◆ **What this task involves**
With the line containing "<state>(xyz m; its" as the start and the line containing "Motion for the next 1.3" as the end, transcribe that span of the entries below exactly, including both.

◆ **Material shown**
::::::::::
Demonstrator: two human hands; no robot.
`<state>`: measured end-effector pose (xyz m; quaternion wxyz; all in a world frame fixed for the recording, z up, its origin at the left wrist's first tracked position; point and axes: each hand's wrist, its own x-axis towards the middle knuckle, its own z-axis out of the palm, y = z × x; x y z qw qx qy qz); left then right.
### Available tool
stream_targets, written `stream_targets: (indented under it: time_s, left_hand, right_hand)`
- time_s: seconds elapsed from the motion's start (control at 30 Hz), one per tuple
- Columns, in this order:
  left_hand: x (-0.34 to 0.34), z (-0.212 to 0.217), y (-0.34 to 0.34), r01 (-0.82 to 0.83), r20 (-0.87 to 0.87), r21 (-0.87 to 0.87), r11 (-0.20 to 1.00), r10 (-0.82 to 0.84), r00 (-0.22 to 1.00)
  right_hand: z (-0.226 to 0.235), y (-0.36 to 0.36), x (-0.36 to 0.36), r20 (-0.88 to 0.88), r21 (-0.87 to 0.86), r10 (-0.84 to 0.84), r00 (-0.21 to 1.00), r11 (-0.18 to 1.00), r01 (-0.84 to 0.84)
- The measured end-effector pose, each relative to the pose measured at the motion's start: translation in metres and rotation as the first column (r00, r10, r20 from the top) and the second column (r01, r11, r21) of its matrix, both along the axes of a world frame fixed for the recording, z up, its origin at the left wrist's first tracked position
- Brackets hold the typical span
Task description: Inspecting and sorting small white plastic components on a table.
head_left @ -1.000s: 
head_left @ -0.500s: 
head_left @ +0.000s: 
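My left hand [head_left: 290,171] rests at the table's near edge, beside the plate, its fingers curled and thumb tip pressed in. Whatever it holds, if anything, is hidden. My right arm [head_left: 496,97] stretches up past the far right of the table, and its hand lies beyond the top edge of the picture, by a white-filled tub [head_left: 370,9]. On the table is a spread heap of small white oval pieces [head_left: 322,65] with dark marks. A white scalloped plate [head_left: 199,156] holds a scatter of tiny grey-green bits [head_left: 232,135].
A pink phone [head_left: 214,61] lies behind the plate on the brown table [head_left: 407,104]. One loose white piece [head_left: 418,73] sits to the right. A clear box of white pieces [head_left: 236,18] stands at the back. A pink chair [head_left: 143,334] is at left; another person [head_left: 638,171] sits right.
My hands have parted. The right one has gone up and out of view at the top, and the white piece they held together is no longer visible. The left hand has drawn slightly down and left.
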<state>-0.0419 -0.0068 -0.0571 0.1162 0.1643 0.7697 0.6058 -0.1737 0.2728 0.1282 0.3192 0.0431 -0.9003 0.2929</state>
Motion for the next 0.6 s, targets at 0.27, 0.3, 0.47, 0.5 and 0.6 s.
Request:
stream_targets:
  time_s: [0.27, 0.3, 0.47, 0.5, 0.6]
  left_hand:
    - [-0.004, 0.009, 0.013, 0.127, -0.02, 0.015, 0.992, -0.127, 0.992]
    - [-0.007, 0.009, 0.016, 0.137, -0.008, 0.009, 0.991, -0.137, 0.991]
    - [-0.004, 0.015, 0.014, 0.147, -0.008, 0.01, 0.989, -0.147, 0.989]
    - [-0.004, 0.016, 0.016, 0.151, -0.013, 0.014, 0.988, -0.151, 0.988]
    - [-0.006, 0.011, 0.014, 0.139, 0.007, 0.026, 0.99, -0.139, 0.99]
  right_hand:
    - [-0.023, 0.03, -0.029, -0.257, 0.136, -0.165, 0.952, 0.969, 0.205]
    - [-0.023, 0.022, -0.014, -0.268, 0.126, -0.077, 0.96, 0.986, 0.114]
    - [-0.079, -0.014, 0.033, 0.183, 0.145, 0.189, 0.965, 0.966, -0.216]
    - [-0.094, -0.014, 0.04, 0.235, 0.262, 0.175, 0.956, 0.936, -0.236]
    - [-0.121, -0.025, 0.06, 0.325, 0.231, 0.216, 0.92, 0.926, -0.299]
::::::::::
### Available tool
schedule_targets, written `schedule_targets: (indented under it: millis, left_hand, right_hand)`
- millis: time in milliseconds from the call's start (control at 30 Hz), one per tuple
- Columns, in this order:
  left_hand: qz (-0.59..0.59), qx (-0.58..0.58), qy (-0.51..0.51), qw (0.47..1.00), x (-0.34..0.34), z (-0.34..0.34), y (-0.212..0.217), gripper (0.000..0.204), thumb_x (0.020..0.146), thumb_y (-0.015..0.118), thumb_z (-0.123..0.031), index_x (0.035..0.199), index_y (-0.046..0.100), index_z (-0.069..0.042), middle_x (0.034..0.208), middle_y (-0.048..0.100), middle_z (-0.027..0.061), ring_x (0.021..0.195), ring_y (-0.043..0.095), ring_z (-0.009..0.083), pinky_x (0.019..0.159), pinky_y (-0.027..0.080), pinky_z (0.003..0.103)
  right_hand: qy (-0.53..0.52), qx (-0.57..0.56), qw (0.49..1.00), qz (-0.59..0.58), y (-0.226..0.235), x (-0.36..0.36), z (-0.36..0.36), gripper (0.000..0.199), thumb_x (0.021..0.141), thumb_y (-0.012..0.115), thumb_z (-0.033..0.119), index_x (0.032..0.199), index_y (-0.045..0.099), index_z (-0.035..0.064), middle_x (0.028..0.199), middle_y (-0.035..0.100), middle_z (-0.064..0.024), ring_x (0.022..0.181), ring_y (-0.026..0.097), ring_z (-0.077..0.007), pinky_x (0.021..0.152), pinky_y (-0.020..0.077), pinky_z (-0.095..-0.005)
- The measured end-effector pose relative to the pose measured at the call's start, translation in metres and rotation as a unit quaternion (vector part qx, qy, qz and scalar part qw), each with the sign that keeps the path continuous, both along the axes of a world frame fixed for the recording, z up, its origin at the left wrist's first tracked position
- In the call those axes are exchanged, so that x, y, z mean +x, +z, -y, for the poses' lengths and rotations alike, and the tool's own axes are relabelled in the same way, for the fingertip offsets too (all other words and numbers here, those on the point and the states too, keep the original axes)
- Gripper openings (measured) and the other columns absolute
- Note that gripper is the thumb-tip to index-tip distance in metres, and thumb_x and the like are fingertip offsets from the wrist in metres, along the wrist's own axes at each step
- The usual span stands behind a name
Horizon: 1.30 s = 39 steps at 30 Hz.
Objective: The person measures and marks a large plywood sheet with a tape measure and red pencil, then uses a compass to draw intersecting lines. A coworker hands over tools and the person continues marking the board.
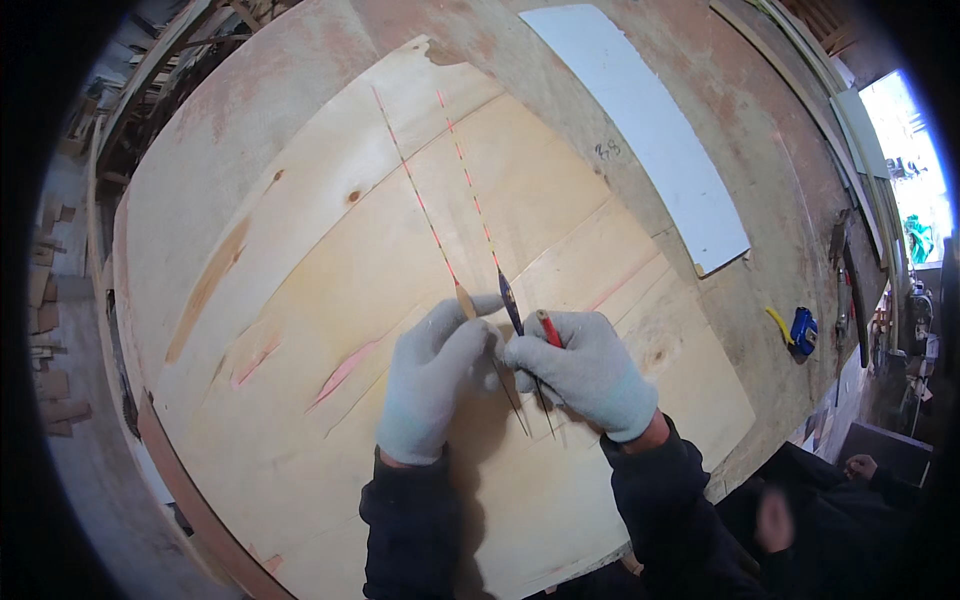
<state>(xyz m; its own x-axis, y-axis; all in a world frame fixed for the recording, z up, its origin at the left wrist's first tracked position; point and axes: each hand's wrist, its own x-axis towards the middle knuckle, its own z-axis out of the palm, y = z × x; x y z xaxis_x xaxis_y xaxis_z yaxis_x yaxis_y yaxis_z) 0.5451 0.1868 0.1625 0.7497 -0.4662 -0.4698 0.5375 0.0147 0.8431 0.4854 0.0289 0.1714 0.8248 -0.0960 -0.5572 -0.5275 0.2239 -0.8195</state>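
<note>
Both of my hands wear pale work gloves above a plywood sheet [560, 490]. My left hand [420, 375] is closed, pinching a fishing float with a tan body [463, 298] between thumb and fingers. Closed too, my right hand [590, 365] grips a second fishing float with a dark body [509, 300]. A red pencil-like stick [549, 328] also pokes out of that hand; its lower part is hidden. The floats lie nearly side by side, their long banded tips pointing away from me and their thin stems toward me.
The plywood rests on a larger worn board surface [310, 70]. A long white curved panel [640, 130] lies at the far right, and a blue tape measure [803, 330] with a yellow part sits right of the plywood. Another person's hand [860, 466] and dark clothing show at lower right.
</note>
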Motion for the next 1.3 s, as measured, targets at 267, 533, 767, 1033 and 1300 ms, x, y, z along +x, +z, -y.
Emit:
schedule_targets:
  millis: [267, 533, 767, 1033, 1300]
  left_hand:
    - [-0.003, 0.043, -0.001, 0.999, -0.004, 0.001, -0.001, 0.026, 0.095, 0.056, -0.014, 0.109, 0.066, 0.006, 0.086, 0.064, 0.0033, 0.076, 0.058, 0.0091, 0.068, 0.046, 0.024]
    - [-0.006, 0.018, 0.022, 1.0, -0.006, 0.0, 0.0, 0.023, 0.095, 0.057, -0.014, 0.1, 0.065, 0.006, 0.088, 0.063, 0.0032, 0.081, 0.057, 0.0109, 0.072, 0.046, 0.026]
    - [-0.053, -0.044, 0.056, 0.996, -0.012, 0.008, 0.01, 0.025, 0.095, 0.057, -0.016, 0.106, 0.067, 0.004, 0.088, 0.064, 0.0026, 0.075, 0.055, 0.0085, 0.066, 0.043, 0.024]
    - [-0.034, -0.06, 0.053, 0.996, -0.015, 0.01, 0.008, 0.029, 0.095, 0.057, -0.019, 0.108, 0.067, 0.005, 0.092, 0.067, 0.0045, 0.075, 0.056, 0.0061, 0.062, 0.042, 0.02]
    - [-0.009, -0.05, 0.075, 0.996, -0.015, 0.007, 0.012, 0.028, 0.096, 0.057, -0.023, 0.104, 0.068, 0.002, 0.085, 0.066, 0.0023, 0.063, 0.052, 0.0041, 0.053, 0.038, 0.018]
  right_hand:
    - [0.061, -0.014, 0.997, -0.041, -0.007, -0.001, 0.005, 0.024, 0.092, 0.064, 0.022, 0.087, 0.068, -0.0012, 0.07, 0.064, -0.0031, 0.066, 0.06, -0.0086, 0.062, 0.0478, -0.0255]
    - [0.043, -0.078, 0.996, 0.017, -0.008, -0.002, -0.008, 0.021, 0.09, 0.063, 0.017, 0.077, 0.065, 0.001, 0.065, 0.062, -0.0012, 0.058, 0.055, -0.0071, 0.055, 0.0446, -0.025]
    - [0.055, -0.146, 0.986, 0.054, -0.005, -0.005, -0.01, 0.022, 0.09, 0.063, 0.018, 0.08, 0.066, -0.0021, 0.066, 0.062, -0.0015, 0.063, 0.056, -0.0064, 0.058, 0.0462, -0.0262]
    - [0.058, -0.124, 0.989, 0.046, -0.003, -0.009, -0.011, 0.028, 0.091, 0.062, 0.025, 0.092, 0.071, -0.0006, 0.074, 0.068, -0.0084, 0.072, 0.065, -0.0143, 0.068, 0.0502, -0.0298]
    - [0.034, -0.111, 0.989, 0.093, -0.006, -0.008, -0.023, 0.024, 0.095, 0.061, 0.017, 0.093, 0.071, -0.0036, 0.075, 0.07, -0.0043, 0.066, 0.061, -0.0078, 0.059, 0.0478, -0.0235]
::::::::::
◆ **The answer**
<state>(xyz m; its own x-axis, y-axis; all in a world frame fixed for the recording, z up, its origin at the left wrist's first tracked position; point and axes: each hand's wrist, its own x-axis towards the middle knuckle, its own z-axis out of the palm, y = z × x; x y z xaxis_x xaxis_y xaxis_z yaxis_x yaxis_y yaxis_z) 0.5451 0.1868 0.1625 0.7497 -0.4662 -0.4698 0.5375 0.0147 0.8431 0.4854 0.0289 0.1714 0.8248 -0.0960 -0.5572 -0.5275 0.2239 -0.8195</state>
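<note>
Both of my hands wear pale work gloves above a plywood sheet [560, 490]. My left hand [420, 375] is closed, pinching a fishing float with a tan body [463, 298] between thumb and fingers. Closed too, my right hand [590, 365] grips a second fishing float with a dark body [509, 300]. A red pencil-like stick [549, 328] also pokes out of that hand; its lower part is hidden. The floats lie nearly side by side, their long banded tips pointing away from me and their thin stems toward me.
The plywood rests on a larger worn board surface [310, 70]. A long white curved panel [640, 130] lies at the far right, and a blue tape measure [803, 330] with a yellow part sits right of the plywood. Another person's hand [860, 466] and dark clothing show at lower right.
</note>
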Motion for the next 1.3 s, as measured, targets at 267, 533, 767, 1033 and 1300 ms, x, y, z along +x, +z, -y.

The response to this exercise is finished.